We started with a simple data augmentation technique. We took the under sample class and we did some dictionary based synonyms replacement of the nouns and verbs present to increase the total number of samples.

Original sentence : What can I do to improve my running skills?
Augmented data generated :
* What can I do to advance my running skills?* What can I do to better my running skills?* What can I do to correct my running know-how?* What can I do to correct my running proficiency?

It did helped in our case. There was a gain in accuracy of 1.4 – 2 percent.

Also, since this is a chatbot dataset and there are higher chances of making spelling mistakes. So, we need to take that into account too. One simple way to correct the spelling mistakes is to find the Levensthein distance

and map the word to it’s nearest neighbour when a spelling mistake is encountered.

A dictionary with vocabulary specific to the dataset can be used instead of a general English word dictionary for domain specific spelling correction. However, our dataset is very small and there is a high chance of a word which might be out of the dataset specific dictionary and hence we did not create a domain specific dictionary.

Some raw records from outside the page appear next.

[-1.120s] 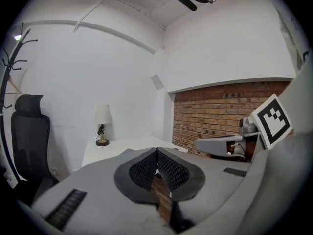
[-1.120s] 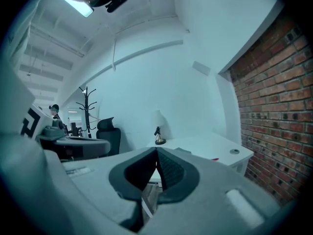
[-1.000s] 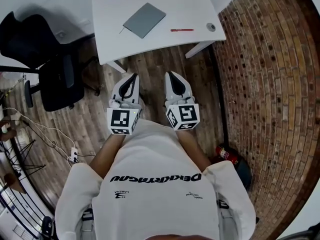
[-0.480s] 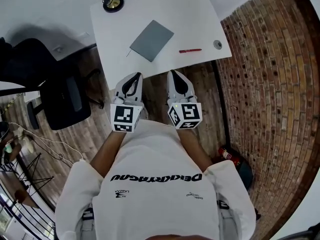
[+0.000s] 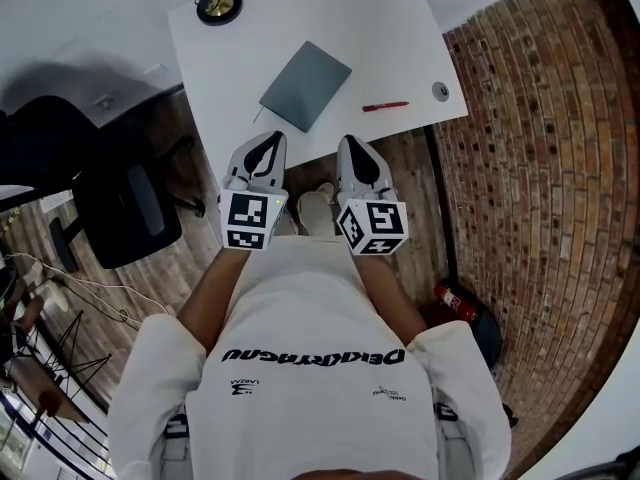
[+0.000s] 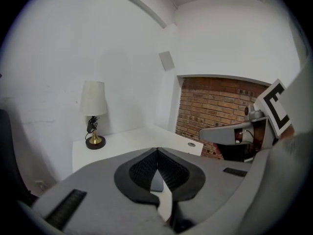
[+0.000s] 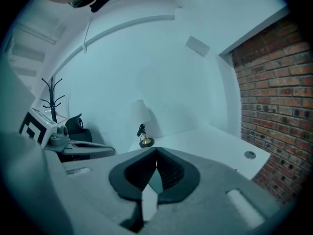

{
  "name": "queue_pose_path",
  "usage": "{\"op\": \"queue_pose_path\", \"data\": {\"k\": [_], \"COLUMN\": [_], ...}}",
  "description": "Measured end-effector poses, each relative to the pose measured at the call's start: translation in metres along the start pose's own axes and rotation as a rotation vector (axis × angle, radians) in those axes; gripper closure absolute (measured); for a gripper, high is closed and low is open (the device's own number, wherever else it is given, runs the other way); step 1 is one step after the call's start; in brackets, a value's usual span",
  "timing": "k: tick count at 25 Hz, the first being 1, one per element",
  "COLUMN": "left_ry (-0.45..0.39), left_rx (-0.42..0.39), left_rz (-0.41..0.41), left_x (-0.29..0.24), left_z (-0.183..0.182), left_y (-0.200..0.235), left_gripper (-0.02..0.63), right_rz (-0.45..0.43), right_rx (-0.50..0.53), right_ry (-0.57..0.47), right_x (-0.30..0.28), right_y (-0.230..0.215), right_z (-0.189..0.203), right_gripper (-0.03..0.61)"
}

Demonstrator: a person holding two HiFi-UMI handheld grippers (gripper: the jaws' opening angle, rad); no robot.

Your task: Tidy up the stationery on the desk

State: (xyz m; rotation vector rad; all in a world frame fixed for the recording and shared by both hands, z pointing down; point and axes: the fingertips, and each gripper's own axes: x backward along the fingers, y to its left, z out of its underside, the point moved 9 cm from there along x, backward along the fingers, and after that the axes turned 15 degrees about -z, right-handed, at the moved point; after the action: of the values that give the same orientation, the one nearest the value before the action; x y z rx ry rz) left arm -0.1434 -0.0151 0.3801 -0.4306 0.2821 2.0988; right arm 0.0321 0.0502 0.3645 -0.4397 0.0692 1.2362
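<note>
To my right the brick wall (image 5: 540,188) takes up the biggest share of the head view, and a plank floor (image 5: 190,258) runs beneath me. The white worktop (image 5: 380,38) stands ahead, one corner towards the bricks. A black office chair (image 5: 120,208) stands off its left side, apart from it.

I hold both tools low in front of my white shirt, side by side above the floor and short of the worktop's near edge. The left hand-held gripper (image 5: 268,140) has its jaws pressed together with nothing between the pads, as its own view shows. The right hand-held gripper (image 5: 350,142) is the same: jaws fully together and empty. Each points at the worktop, tipped slightly down, and neither touches anything on it.

The stationery lies where I can see it. A grey notebook (image 5: 306,85) lies flat and skewed near the middle of the worktop, just beyond the left tool's tips. A small lamp (image 5: 218,5) with a brass foot stands at the far left corner, well apart from the notebook. A red pen (image 5: 385,106) lies by the near edge, right of the notebook and not touching it. A round cable grommet (image 5: 441,91) sits in the right corner, just beyond the pen.
</note>
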Motion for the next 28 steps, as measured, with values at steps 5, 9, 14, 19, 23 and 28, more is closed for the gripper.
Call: {"op": "queue_pose_path", "data": {"k": [5, 9, 14, 19, 23, 28], "left_ry": [0.039, 0.102, 0.150, 0.209, 0.259, 0.337], "left_rx": [0.003, 0.043, 0.035, 0.010, -0.009, -0.026], "left_rz": [-0.003, -0.026, -0.029, -0.012, -0.001, 0.026], "left_x": [-0.034, -0.063, -0.103, -0.144, -0.174, -0.206], "left_z": [-0.004, -0.006, -0.006, 0.002, 0.012, 0.027], "left_y": [0.006, 0.011, 0.010, 0.016, 0.021, 0.023], "left_gripper": [0.615, 0.615, 0.596, 0.540, 0.528, 0.492], "right_rz": [0.010, 0.006, 0.008, 0.019, 0.042, 0.076], "right_rx": [-0.041, -0.074, -0.117, -0.176, -0.232, -0.312], "right_ry": [0.030, 0.049, 0.084, 0.134, 0.176, 0.217], "right_x": [-0.024, -0.045, -0.070, -0.095, -0.111, -0.125], "right_y": [-0.024, -0.045, -0.071, -0.089, -0.102, -0.121], "right_z": [0.007, 0.012, 0.021, 0.041, 0.060, 0.081], "right_gripper": [0.580, 0.580, 0.567, 0.522, 0.486, 0.465]}}
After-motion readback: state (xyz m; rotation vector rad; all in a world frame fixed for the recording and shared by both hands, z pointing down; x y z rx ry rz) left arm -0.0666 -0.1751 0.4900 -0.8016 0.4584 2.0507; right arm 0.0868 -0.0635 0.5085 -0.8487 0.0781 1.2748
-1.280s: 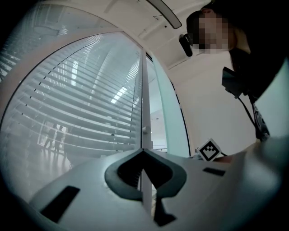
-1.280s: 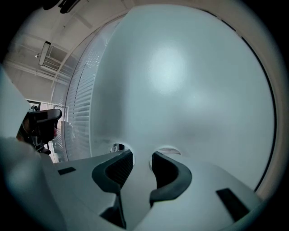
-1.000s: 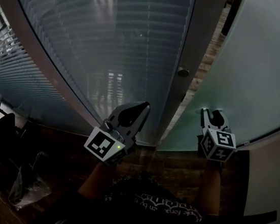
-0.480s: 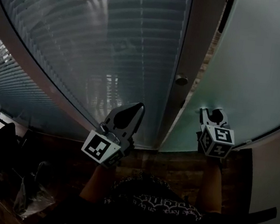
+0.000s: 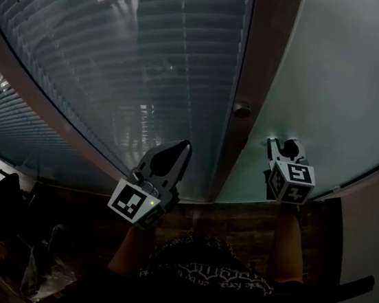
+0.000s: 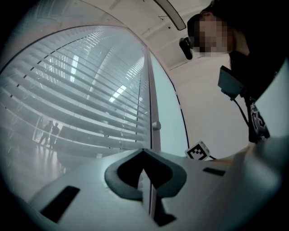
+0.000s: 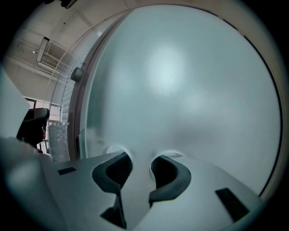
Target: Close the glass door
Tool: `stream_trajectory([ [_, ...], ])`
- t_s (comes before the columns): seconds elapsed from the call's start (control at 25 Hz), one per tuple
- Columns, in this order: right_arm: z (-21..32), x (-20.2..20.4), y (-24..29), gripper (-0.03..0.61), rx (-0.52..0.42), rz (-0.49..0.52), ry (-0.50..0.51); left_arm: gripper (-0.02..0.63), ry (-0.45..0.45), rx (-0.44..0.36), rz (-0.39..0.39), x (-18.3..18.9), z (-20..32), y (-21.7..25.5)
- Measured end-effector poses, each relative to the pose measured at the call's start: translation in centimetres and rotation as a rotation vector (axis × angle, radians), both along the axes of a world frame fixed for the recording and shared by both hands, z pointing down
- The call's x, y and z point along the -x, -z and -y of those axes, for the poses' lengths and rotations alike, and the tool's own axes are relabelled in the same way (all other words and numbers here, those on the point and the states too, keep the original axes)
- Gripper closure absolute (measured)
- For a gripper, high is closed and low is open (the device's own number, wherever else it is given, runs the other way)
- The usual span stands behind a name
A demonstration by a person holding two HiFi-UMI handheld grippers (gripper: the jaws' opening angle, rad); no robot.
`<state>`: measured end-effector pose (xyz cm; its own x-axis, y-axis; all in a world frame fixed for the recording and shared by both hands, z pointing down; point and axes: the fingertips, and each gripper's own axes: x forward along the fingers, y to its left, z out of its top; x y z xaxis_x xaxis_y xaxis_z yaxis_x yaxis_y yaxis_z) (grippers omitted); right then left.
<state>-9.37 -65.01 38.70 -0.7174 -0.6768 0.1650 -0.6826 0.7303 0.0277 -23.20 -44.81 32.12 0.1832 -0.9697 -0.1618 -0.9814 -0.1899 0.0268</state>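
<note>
Your right gripper (image 5: pixel 281 147) rests with its tips against the frosted glass door (image 5: pixel 344 84), just right of the brown frame post (image 5: pixel 250 86) and below the round knob (image 5: pixel 241 109) on that post. In the right gripper view its jaws stand slightly apart with nothing between them, both tips flat on the pane. Your left gripper (image 5: pixel 182 146) hangs just left of the post, in front of the blind-backed glass panel (image 5: pixel 153 59); its jaws are pressed together and hold nothing, and it takes no part in the push. The door's edge looks almost home against the post, though you cannot tell from here whether a thin gap remains. To finish well, push evenly through both right tips, straight toward the post, and slowly, since smooth glass gives the tips little purchase and they may slide. Ease off as the edge meets the post, so the pane does not bang, and hold the left gripper clear of the closing edge.
</note>
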Motion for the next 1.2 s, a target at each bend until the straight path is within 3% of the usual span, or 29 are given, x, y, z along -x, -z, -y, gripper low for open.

However, we tried a different approach. We took a key present in the keyboard and we mapped the nearest keys around it. It is very likely that the typo errors are due to pressing the nearby key in the keyboard to a specific character instead of the real one. So, we created a list of all the keys and their nearby distances. We also kept the nearby keys fixed to one surrounding key only. We then set a Mistake Probability P.

For any character C, swap it with another character C’ that is within d distance from C, and has an error probability greater than P. We predefined d and P.